WORK TO COMPLETE -
Every line below that contains "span" is to be copied.
#### RECORDED INFORMATION ####
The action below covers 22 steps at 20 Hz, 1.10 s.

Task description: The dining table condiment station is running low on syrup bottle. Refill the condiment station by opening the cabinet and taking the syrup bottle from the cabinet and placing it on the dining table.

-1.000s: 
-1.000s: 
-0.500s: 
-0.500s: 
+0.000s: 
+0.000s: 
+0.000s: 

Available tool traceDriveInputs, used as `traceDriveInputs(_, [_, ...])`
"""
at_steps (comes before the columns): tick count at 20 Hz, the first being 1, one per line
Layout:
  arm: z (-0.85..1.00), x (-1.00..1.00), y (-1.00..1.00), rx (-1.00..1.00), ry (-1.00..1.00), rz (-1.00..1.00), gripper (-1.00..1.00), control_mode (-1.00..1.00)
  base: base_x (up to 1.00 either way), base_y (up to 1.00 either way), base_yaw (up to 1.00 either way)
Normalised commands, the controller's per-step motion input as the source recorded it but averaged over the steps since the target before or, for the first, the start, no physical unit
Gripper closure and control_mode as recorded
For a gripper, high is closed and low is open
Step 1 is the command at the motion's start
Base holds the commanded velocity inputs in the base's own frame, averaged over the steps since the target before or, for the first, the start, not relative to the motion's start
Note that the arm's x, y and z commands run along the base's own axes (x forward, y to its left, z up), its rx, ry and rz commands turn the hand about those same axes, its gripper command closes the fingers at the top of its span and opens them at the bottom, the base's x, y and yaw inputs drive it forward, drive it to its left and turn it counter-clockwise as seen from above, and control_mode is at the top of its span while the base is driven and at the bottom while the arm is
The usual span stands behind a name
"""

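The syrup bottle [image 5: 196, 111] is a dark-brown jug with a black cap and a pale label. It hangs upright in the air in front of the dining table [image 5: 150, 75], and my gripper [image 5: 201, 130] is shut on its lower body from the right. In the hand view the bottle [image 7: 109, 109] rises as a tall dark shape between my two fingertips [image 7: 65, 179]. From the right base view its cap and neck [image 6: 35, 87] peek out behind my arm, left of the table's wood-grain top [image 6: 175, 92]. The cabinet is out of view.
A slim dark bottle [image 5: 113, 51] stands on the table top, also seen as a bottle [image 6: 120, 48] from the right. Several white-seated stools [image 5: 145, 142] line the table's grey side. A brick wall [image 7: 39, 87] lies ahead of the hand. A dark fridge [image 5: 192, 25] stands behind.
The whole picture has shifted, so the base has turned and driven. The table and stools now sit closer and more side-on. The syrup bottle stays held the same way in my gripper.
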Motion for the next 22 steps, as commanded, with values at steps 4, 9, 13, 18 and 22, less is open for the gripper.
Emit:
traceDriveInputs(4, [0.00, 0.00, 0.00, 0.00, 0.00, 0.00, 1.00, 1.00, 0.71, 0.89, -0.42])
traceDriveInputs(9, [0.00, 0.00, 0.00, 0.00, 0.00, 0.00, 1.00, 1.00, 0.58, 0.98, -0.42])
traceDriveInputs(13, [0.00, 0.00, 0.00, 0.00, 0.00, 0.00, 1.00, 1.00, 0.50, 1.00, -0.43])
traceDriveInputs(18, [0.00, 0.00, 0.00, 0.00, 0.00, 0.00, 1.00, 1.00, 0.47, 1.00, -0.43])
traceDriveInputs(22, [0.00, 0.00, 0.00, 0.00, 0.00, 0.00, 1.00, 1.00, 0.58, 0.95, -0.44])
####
TASK OUTPUT -
Note that the arm's x, y and z commands run along the base's own axes (x forward, y to its left, z up), its rx, ry and rz commands turn the hand about those same axes, its gripper command closes the fingers at the top of its span and opens them at the bottom, the base's x, y and yaw inputs drive it forward, drive it to its left and turn it counter-clockwise as seen from above, and control_mode is at the top of its span while the base is driven and at the bottom while the arm is
The usual span stands behind a name

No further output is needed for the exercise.